Der Protestant Strobl steht nicht zurück: Das gelte ganz genauso auch für ihn. "Aus der Nähe" betrachtet sei der 79-jährige Papst im Übrigen "viel jünger als tatsächlich". Der Ministerpräsident erwähnt, dass er Franziskus "noch ein religiöses Anliegen" auf den Weg mitgegeben habe: die Frage der Ökumene auch unter praktischem Gesichtswinkel zu sehen. Allein in Baden-Württemberg wüchsen über 40 Prozent der Kinder in konfessionsunterschiedlichen Ehen auf.
Kretschmann, der als Bundesratspräsident schon 2013 bei der Amtseinführung von Franziskus dabei war, wird wie seine auch gern nach Rom pilgernden Kollegen von Volker Bouffier (CDU) bis zu Bodo Ramelow (Linke) vom Vatikan als Ministerpräsident protokollarisch wie ein Regierungschef behandelt. Es sind schließlich die Länder, die mit dem Vatikanstaat über Konkordate vertraglich gebunden sind.
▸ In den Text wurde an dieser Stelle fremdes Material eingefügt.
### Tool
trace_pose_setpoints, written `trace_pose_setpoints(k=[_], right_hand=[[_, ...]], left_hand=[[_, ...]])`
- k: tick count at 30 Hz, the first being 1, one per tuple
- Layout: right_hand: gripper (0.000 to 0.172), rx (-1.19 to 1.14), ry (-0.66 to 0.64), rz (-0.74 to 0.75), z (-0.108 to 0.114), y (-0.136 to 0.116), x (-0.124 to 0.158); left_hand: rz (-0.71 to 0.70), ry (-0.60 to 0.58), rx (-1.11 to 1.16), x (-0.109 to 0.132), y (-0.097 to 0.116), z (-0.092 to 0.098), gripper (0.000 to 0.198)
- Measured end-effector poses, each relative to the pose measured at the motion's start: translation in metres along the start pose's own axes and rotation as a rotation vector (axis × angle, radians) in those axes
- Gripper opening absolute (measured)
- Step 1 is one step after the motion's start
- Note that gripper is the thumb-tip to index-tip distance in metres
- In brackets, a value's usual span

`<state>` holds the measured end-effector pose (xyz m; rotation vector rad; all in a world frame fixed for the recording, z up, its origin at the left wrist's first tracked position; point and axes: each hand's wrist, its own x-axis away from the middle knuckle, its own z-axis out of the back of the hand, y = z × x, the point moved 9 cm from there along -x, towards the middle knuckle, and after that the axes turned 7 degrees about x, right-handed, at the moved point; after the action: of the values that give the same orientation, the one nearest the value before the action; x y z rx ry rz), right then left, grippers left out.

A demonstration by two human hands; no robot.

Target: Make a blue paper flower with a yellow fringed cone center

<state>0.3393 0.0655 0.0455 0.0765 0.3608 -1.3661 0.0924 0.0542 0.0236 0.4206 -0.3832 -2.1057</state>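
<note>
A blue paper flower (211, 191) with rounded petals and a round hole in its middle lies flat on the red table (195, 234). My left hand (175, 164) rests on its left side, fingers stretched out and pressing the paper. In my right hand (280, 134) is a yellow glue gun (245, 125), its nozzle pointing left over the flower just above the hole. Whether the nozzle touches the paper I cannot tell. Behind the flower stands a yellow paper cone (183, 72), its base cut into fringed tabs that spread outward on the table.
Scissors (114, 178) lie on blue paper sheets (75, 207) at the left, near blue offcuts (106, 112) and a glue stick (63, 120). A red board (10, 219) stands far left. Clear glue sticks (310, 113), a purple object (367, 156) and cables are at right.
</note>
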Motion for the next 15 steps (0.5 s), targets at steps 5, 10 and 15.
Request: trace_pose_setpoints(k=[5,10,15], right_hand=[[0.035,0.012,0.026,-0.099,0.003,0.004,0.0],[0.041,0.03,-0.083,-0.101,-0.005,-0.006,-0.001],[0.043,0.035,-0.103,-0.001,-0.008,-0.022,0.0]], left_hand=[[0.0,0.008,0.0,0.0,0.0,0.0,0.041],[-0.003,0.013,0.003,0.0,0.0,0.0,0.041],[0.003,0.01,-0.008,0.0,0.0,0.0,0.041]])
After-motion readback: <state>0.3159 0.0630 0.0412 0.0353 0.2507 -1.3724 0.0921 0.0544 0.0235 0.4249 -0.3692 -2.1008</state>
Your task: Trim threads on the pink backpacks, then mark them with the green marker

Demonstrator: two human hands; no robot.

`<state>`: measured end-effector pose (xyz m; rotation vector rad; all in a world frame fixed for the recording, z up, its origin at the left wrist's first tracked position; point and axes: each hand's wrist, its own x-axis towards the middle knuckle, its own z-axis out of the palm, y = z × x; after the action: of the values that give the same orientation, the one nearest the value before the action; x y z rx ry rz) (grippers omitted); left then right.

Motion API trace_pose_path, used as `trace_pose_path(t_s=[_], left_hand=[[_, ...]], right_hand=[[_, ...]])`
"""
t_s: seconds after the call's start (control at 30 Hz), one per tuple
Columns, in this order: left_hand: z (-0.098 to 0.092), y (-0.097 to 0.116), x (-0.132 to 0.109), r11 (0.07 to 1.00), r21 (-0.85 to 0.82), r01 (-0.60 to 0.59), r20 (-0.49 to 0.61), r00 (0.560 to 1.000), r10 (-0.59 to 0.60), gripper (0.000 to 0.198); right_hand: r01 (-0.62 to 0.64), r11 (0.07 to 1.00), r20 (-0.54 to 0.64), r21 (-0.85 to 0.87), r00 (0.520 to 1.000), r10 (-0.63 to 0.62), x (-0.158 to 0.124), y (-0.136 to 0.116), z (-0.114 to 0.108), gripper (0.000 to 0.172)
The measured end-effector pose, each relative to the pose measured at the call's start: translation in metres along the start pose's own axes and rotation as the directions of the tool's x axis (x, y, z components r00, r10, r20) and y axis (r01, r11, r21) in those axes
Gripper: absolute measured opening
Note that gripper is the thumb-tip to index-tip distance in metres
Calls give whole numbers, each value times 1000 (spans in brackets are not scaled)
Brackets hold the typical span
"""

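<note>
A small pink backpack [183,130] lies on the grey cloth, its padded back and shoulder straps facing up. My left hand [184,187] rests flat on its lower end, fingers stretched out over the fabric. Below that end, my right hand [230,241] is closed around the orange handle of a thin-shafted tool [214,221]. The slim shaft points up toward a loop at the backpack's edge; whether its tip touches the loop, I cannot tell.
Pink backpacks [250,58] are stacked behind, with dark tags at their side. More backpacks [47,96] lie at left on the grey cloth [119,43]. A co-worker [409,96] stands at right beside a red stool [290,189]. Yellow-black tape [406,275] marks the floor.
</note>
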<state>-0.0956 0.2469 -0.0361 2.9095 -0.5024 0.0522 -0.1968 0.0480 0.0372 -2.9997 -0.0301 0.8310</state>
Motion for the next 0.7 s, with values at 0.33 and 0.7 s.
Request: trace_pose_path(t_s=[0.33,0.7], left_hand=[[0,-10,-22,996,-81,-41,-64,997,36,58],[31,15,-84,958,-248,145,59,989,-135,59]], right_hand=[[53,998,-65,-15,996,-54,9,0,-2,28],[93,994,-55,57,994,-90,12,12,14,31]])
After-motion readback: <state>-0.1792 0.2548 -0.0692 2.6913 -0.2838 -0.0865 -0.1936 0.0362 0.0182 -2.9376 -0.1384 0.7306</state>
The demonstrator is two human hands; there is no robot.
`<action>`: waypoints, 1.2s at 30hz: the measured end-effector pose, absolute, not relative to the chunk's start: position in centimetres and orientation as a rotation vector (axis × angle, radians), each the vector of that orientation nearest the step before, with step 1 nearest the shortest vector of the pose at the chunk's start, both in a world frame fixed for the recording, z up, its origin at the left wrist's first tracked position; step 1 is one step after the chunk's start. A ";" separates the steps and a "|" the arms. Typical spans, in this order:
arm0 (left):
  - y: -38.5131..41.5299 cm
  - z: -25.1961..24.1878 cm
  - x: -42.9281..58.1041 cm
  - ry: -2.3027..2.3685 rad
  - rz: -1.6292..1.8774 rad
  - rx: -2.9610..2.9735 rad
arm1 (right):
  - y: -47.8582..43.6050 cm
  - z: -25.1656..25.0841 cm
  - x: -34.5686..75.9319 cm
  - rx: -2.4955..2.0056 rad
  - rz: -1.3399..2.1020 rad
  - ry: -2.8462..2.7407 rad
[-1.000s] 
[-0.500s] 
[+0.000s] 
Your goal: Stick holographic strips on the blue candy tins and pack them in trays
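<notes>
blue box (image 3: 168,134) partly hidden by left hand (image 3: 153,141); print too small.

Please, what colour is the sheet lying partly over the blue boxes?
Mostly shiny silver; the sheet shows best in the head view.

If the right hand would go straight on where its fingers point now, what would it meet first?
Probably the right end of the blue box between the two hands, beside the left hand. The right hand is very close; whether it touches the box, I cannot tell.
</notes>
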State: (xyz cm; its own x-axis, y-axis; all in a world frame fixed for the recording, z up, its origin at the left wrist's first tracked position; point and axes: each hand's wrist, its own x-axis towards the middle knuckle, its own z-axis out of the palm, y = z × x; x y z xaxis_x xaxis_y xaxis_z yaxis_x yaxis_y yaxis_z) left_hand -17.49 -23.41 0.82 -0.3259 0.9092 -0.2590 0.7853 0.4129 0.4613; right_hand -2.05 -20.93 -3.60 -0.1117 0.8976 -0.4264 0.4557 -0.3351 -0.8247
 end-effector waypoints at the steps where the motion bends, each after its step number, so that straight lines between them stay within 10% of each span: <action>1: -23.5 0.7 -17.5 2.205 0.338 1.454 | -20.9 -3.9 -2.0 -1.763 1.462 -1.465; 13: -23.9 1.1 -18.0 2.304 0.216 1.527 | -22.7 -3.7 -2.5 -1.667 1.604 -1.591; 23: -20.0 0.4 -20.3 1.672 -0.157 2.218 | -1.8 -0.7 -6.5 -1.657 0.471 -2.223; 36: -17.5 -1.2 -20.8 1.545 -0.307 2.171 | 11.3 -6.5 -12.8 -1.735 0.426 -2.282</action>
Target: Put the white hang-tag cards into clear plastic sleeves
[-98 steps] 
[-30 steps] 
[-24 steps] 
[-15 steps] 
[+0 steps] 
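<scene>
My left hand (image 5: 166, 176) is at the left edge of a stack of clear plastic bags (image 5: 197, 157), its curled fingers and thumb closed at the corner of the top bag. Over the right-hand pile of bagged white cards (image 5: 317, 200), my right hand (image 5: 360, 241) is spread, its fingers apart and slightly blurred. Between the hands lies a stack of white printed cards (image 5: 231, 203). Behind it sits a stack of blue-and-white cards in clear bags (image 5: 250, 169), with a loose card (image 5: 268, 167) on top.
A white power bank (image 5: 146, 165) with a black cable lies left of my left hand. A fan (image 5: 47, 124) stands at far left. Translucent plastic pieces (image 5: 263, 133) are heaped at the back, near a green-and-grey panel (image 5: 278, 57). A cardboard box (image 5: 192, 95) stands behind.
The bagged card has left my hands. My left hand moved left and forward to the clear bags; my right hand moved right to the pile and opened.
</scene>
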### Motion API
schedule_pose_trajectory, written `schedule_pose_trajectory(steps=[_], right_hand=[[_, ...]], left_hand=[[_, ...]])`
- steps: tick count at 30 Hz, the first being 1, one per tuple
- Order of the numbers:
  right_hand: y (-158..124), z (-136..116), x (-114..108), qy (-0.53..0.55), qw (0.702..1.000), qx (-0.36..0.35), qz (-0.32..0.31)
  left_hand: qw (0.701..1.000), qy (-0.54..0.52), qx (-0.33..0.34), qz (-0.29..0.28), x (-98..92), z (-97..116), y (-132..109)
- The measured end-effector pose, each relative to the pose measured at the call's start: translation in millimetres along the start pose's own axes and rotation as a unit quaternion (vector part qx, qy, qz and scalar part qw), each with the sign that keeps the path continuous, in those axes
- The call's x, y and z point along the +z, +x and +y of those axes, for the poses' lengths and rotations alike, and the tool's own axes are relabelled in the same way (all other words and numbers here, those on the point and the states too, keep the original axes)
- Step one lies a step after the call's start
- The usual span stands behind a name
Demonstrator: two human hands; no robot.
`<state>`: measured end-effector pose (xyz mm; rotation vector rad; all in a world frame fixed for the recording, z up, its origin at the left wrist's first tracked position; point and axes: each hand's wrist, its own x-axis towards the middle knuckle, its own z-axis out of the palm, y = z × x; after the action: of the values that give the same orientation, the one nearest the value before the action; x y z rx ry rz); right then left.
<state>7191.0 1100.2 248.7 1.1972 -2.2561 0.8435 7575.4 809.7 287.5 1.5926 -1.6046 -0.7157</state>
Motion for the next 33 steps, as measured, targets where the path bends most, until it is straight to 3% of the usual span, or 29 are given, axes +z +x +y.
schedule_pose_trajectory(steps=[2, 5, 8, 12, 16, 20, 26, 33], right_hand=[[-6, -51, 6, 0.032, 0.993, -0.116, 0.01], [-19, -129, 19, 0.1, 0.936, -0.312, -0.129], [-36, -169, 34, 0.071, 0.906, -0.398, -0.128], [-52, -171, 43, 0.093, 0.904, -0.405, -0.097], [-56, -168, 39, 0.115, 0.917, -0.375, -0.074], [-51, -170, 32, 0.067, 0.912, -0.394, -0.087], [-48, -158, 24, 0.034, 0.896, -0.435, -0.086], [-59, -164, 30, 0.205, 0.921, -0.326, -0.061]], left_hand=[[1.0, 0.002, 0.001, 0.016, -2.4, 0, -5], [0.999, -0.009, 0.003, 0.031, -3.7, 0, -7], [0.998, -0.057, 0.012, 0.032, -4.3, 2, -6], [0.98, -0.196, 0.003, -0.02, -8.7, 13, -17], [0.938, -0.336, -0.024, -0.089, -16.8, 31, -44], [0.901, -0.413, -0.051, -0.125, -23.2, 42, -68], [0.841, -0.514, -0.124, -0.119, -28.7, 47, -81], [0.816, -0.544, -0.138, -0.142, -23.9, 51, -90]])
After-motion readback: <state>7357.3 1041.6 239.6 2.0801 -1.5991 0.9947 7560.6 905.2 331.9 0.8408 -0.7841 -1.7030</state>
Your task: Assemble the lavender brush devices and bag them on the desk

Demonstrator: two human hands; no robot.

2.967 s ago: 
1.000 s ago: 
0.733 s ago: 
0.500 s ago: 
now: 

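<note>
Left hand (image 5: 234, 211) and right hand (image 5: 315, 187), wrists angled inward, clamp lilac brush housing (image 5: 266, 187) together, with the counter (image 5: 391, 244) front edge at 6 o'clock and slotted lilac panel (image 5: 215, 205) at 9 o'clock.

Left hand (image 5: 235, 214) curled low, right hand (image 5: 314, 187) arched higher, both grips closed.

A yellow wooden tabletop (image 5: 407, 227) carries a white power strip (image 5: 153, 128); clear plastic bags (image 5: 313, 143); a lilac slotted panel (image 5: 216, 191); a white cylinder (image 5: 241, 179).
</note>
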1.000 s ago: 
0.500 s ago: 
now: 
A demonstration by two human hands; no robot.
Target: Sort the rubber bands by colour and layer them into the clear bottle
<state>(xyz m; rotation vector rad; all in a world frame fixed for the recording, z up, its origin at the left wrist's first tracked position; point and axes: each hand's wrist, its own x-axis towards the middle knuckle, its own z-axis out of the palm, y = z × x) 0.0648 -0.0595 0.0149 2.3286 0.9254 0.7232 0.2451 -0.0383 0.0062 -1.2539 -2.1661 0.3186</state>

Wie grün Papst Franziskus denkt, hatte der gerade mit neuen Höchstwerten auf der Populationskurve punktende "Papst" der Grünen schon tags zuvor bei der "Vesper des Heiligen Vaters anlässlich des weltweiten Tags zur Bewahrung der Schöpfung" im Petersdom gehört. "Mit jedem Menschen auf dem Planeten" wolle er den Dialog "über die quälenden Leiden der Armen und die Zerstörung der Umwelt" aufnehmen, hieß es im Predigttext des Papstes, den ein Franziskaner vortrug. Der Zusammenhang zwischen Erderwärmung und der "entsetzlichen Krise der Zwangsmigration", die "ökologische Schuld des Nordens gegenüber dem Süden" wurden ebenso thematisiert wie die Aufforderung zum Kurswechsel: Plastik und Papier sollten bedachtsamer gebraucht werden, mehrere Personen sich ein Auto teilen, als Zeichen gegen die sündhafte "unverantwortliche Ausbeutung der Erde".
Zur Vorbereitung auf den gestrigen Höhepunkt der zweitägigen Rom-Reise war der Termin wie gemacht: "Einen besseren Tag für die Audienz gibt es ja gar nicht", freute sich auch Annette Schavan. Sie hatte am Vorabend in den Garten ihrer auf italienischem Grund gelegenen Botschaft geladen. Ob ihres besonderen Status ist sie für die weiterhin in Ulm gemeldete Botschafterin die schönste Botschaft schlechthin. Es könne nur "der ultimative Wunsch eines jeden Politikers sein, zum Abschluss seiner Karriere Botschafter beim Heiligen Stuhl zu werden." Schavan ist sich sicher, es noch eine Weile zu bleiben.
Wer zum Papst kommt, bringt etwas mit: Franziskus kann, auf Anregung von Annette Schavan, jetzt eine Jugendstil-Ausgabe von Hermann Hesses "Unterm Rad" in seine Bibliothek stellen. Dazu gab es noch einen Stich vom Kloster Maulbronn. Der Papst reichte Kretschmann ein Bronzegussrelief vom heiligen Martin als Geschenk. Die Delegationsmitglieder, darunter vier Vertreter der Landtagsfraktionen von Grünen, CDU, SPD und FDP, freuen sich über ein rotes Kästchen mit einem Rosenkranz. "Beten Sie für mich", sagte der Papst, als er es Peter Hofelich (SPD) überreicht, der später vom "wachen, offenen, heiteren Gesicht des Heiligen Vaters" schwärmt.